Assignment
Repeat all of the data below word for word, keeping no images.

** Opening Information supplied block **

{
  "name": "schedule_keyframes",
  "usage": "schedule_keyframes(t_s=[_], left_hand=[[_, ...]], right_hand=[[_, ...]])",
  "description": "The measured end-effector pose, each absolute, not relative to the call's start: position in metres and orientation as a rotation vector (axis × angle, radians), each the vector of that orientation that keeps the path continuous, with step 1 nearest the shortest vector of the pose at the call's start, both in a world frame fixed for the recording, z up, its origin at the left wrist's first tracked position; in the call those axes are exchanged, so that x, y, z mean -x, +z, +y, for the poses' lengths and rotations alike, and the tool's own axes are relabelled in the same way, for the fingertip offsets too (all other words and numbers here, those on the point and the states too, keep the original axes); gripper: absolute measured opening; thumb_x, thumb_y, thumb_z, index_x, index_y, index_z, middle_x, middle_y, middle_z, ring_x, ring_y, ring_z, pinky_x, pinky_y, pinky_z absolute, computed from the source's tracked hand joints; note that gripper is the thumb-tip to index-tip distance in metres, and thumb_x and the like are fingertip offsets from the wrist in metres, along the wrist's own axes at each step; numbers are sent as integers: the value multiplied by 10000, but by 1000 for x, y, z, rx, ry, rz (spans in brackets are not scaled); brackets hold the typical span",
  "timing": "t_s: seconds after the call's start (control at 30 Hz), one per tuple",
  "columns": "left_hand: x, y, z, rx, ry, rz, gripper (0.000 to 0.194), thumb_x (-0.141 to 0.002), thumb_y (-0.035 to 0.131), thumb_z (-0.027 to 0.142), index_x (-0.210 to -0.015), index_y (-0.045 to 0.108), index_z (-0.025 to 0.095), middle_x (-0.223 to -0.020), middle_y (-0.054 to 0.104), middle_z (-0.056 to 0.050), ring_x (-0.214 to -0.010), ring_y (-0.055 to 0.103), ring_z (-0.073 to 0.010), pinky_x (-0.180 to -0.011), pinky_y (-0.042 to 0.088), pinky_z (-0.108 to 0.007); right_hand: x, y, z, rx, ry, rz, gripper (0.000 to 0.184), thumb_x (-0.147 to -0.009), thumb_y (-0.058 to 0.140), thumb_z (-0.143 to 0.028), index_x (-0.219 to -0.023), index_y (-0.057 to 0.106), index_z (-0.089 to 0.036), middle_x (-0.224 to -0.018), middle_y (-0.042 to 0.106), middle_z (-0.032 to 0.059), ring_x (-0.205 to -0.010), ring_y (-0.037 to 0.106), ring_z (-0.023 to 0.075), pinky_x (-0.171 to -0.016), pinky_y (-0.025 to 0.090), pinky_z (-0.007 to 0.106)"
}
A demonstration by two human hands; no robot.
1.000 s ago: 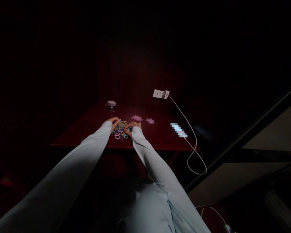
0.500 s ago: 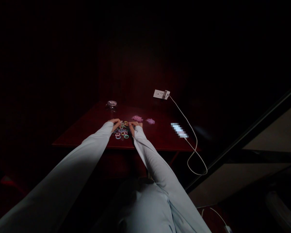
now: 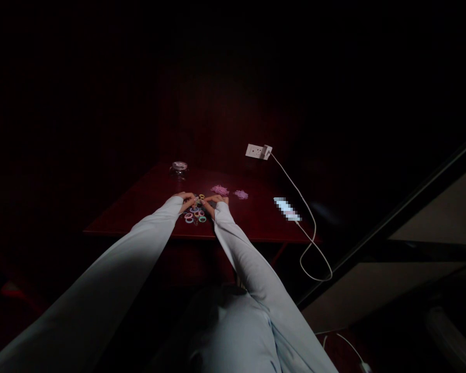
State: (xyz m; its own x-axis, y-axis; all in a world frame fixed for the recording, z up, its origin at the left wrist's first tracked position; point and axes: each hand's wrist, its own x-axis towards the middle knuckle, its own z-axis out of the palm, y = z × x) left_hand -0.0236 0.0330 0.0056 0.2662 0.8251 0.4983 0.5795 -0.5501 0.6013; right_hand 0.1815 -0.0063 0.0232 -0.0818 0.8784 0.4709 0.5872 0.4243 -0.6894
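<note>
A loose pile of coloured elastic hair ties (image 3: 196, 213) lies near the front edge of the dark red table (image 3: 140, 215). My left hand (image 3: 186, 199) reaches over the pile's left side with its fingers curled and pressed together. From the other side, my right hand (image 3: 213, 201) brings its fingertips close to the left ones, also pinched. Whatever sits between the fingers is too small and dim to make out. Behind my right hand is a heap of pink bands (image 3: 220, 190), and a smaller lilac heap (image 3: 241, 194) lies to its right.
A clear jar with a pale lid (image 3: 179, 166) stands at the back left. A phone with a blurred-out screen (image 3: 287, 209) lies at the right, its white cable (image 3: 314, 228) looping past the table edge up to a wall socket (image 3: 254, 151). The surroundings are very dark.
My right hand first moved up and away from the pile's front, then its fingertips came in to meet the left hand's over the hair ties. My left hand shifted slightly right.
</note>
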Motion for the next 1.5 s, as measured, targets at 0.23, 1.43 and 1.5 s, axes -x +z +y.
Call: schedule_keyframes(t_s=[0.23,1.43,1.5], left_hand=[[25,5,36,-2228,1126,1325,428,-925,548,575,-757,748,236,-735,691,-13,-733,599,-188,-722,474,-272],[22,7,41,-2078,1220,1252,472,-837,563,673,-646,628,245,-664,736,0,-706,622,-191,-688,480,-277],[21,7,40,-2084,1220,1258,464,-835,570,665,-654,633,242,-669,736,-1,-708,621,-190,-681,474,-275]], right_hand=[[-181,24,-6,1284,393,-1766,196,-911,771,-451,-888,816,-261,-1030,708,54,-1147,554,249,-1045,453,376],[-236,26,12,1565,130,-1512,211,-932,679,-405,-841,765,-235,-1109,691,107,-1141,478,312,-1009,395,472],[-227,29,7,1541,117,-1550,203,-963,648,-373,-891,776,-233,-1122,700,101,-1148,483,305,-1022,386,462]])
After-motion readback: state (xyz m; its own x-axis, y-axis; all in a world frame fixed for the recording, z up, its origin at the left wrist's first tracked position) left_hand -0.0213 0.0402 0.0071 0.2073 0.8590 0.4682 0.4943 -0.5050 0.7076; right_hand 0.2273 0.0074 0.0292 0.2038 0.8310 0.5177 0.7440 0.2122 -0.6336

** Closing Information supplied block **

Output of the task
{
  "name": "schedule_keyframes",
  "usage": "schedule_keyframes(t_s=[_], left_hand=[[_, ...]], right_hand=[[_, ...]])",
  "description": "The measured end-effector pose, each absolute, not relative to the call's start: position in metres and orientation as a rotation vector (axis × angle, radians), each the vector of that orientation that keeps the path continuous, with step 1 nearest the shortest vector of the pose at the call's start, both in a world frame fixed for the recording, z up, its origin at the left wrist's first tracked position; in the call those axes are exchanged, so that x, y, z mean -x, +z, +y, for the poses' lengths and rotations alike, and the tool's own axes are relabelled in the same way, for the fingertip offsets too (all other words and numbers here, those on the point and the states too, keep the original axes); gripper: absolute measured opening; thumb_x, thumb_y, thumb_z, index_x, index_y, index_z, middle_x, middle_y, middle_z, ring_x, ring_y, ring_z, pinky_x, pinky_y, pinky_z absolute, computed from the source's tracked hand joints; note that gripper is the thumb-tip to index-tip distance in metres, and thumb_x and the like are fingertip offsets from the wrist in metres, along the wrist's own axes at each step; numbers are sent as integers: the value multiplied by 10000, but by 1000 for x, y, z, rx, ry, rz (spans in brackets are not scaled); brackets hold the typical span",
  "timing": "t_s: seconds after the call's start (control at 30 Hz), one per tuple",
  "columns": "left_hand: x, y, z, rx, ry, rz, gripper (0.000 to 0.194), thumb_x (-0.141 to 0.002), thumb_y (-0.035 to 0.131), thumb_z (-0.027 to 0.142), index_x (-0.210 to -0.015), index_y (-0.045 to 0.108), index_z (-0.025 to 0.095), middle_x (-0.223 to -0.020), middle_y (-0.054 to 0.104), middle_z (-0.056 to 0.050), ring_x (-0.214 to -0.010), ring_y (-0.055 to 0.103), ring_z (-0.073 to 0.010), pinky_x (-0.180 to -0.011), pinky_y (-0.042 to 0.088), pinky_z (-0.108 to 0.007); right_hand: x, y, z, rx, ry, rz, gripper (0.000 to 0.184), thumb_x (-0.147 to -0.009), thumb_y (-0.058 to 0.140), thumb_z (-0.143 to 0.028), index_x (-0.219 to -0.023), index_y (-0.057 to 0.106), index_z (-0.089 to 0.036), middle_x (-0.224 to -0.018), middle_y (-0.042 to 0.106), middle_z (-0.032 to 0.059), ring_x (-0.205 to -0.010), ring_y (-0.037 to 0.106), ring_z (-0.023 to 0.075), pinky_x (-0.171 to -0.016), pinky_y (-0.025 to 0.090), pinky_z (-0.007 to 0.106)"
}
A demonstration by two human hands; no robot.
1.000 s ago: 
0.500 s ago: 
now: 
State: (xyz m; its own x-axis, y-axis; all in a world frame fixed for the recording, z up, its origin at the left wrist's first tracked position; point and axes: each hand's wrist, its own x-axis towards the middle knuckle, its own z-axis out of the palm, y = z × x) left_hand -0.0236 0.0330 0.0056 0.2662 0.8251 0.4983 0.5795 -0.5501 0.6013; right_hand 0.1815 -0.0063 0.0232 -0.0818 0.8784 0.4709 0.5872 0.4243 -0.6894
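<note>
A loose pile of coloured elastic hair ties (image 3: 196, 213) lies near the front edge of the dark red table (image 3: 140, 215). My left hand (image 3: 186, 199) reaches over the pile's left side with its fingers curled and pressed together. From the other side, my right hand (image 3: 213, 201) brings its fingertips close to the left ones, also pinched. Whatever sits between the fingers is too small and dim to make out. Behind my right hand is a heap of pink bands (image 3: 220, 190), and a smaller lilac heap (image 3: 241, 194) lies to its right.
A clear jar with a pale lid (image 3: 179, 166) stands at the back left. A phone with a blurred-out screen (image 3: 287, 209) lies at the right, its white cable (image 3: 314, 228) looping past the table edge up to a wall socket (image 3: 254, 151). The surroundings are very dark.
My right hand first moved up and away from the pile's front, then its fingertips came in to meet the left hand's over the hair ties. My left hand shifted slightly right.
</note>
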Motion for the next 1.5 s, as measured, targets at 0.23, 1.43 and 1.5 s, axes -x +z +y.
Call: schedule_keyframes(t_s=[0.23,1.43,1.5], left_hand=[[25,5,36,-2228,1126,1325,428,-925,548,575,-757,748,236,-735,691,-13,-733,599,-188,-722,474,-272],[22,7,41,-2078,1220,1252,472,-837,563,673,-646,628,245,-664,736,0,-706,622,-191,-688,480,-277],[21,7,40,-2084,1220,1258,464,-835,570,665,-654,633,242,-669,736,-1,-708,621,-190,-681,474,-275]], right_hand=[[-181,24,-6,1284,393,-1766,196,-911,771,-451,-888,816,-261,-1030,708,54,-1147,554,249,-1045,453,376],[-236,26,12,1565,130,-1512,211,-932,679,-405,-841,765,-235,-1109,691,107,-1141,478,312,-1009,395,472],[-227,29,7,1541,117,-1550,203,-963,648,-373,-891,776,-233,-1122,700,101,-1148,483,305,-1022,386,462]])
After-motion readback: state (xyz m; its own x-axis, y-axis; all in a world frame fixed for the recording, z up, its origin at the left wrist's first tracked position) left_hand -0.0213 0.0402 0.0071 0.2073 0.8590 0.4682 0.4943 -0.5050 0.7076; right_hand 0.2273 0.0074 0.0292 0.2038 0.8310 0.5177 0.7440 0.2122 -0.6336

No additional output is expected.